Die Galerie Oltmanns versteht sich als Forum für die verschiedensten Formen des Realismus. Schwerpunkte bilden Künstler, die in der Nachfolge des Expressionismus stehen - Expressiver Realismus, die sogenannte "Verschollene Generation", also Künstler, die im Regime des Nationalsozialismus verfemt waren. Ein weiterer Schwerpunkt liegt auf den Werken expressiver Künstler aus den Kunstzentren der ehemaligen DDR, die nicht dem sozialistischem Realismus gefolgt sind.

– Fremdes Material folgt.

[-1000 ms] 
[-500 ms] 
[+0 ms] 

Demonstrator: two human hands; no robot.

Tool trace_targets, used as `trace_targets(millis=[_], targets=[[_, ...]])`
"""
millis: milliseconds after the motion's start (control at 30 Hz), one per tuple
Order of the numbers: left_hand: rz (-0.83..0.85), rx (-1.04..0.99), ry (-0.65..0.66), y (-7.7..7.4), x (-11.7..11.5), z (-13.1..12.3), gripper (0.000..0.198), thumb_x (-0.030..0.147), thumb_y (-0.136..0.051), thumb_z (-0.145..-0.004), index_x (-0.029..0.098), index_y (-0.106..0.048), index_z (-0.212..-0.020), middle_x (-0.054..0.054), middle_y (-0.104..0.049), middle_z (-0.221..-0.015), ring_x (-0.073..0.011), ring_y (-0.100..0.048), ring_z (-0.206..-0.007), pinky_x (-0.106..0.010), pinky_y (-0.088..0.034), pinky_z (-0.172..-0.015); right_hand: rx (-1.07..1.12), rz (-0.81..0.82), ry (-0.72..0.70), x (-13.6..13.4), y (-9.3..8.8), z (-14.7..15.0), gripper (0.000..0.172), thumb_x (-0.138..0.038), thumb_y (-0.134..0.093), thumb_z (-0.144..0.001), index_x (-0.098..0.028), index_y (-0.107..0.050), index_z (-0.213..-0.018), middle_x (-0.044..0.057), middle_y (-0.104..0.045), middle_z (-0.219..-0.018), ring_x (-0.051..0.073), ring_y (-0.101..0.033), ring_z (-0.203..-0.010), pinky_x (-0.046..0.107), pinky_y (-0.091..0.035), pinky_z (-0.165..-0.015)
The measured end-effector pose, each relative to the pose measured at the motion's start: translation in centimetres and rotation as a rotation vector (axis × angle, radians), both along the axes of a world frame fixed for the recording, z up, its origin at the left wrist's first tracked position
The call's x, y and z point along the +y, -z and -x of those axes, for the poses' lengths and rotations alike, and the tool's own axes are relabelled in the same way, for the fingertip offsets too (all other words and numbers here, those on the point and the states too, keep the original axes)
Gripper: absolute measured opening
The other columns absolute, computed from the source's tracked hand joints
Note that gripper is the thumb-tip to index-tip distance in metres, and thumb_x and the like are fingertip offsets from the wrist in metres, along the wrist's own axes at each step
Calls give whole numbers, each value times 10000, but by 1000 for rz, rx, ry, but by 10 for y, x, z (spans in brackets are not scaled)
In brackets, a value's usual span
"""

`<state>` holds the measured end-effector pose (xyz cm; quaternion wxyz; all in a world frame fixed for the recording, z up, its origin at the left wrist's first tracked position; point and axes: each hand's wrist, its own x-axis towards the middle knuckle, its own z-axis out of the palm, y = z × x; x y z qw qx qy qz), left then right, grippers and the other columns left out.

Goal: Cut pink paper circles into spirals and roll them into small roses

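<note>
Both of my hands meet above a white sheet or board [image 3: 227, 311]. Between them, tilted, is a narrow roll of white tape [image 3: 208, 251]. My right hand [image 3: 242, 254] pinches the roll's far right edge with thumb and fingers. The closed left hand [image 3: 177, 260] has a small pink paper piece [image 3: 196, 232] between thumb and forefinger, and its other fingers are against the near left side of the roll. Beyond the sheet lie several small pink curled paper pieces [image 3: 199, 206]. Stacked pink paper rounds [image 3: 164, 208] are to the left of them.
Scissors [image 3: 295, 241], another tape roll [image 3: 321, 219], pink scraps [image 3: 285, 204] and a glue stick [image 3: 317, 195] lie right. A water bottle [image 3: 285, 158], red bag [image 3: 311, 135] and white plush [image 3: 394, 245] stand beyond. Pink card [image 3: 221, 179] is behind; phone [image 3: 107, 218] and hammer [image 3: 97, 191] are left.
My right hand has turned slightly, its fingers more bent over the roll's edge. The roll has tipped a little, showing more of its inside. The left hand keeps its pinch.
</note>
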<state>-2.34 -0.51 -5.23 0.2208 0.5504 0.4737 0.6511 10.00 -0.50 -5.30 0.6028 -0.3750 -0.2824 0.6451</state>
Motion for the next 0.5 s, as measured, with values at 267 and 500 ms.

Aktuell sind noch bis zum 15. August 2006 Werke Friedrich G. Einoffs in den Räumen der Galerie ausgestellt. Mit der Ausstellung "Jüdische Friedhöfe heute" mit Aquarellen von Herbert Müller gedenkt die Galerie ab dem 28. August 2006 der Schändung des jüdischen Friedhofs im Jahre 1941 durch die Nationalsozialisten.